**Data shown**
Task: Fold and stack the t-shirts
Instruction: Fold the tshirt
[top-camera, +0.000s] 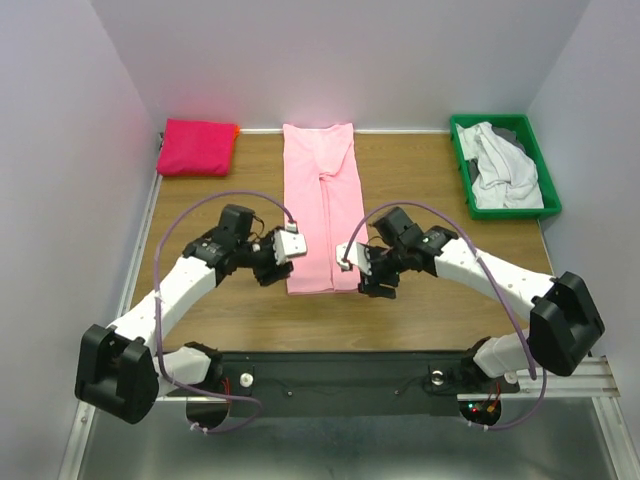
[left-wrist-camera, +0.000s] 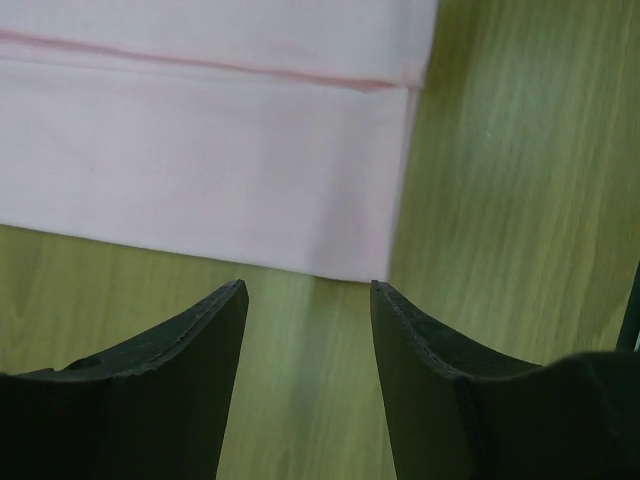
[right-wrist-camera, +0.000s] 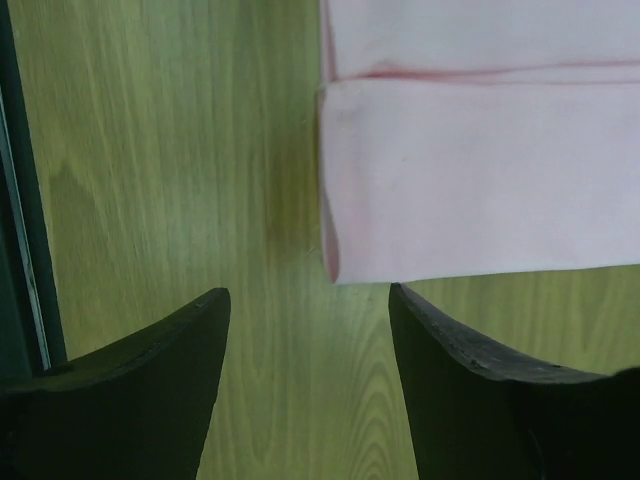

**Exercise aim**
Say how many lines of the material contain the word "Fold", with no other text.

**Problem solution**
2